Based on above analysis, we can find that some reverse deformations existed in the phase transition process of the VO2 thin film with a large amount of crystal orientations, and its probability decreased with the quantity of the crystal orientations. Obviously, an opposite deformation along the preferred crystalline orientation will retard the phase transition process, while a similar deformation will benefit such a process.

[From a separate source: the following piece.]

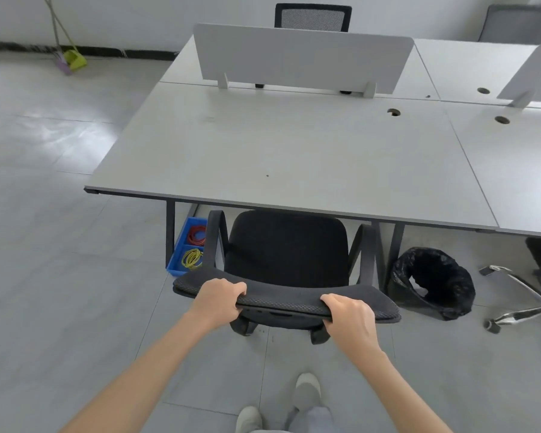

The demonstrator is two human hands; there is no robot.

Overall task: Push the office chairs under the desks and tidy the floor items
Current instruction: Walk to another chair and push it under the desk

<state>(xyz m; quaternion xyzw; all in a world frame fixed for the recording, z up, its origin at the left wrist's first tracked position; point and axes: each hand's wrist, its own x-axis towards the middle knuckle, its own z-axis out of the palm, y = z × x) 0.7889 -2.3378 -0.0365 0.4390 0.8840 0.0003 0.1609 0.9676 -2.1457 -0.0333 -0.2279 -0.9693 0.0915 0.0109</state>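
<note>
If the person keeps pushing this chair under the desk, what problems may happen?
1. The chair's left armrest stands very near the blue bin of coiled cables; it may hit or drag it.
2. The right armrest is near the desk leg and the black waste bin.
3. Both armrests might catch the desk edge.

An office is showing here: pale grey rectangular desks point(294, 151) are standing joined in a block, with round cable holes point(393, 112) and white privacy screens point(300, 57) rising along their far edges; black mesh swivel chairs point(286, 248) are sitting around these desks, and grey floor tiles point(44, 214) are spreading beneath them
</note>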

Comparing the XRD patterns of samples S2 and S4 at different temperatures, we can deduce that similar deformations of different grains during the phase transition process benefit the reduction of the TMIT. Consequently, fabrication of the VO2 thin film with a small grain size and fewer crystalline orientations is a better method to reduce TMIT with little deterioration of the phase transition properties.

4. Conclusions

Polycrystalline VO2 thin films were prepared on the quartz substrates successfully by HiPIMS with the peak discharge current varied from 25 to 62 A. The microstructure and phase transition properties of the as-deposited films were influenced by the current. When it was 62 A, high-quality VO2 thin film with a resistance change of 2100 times, an MIT temperature of 49.2 °C, a transmittance change of 60.1%, a hysteresis width of 4.6 °C, and a transition sharpness of 4.4 °C, was obtained. The excellent phase transition properties were derived from the small grain size and high ordered preferred orientations in the film, in which reverse deformations did not exist during the phase transition process.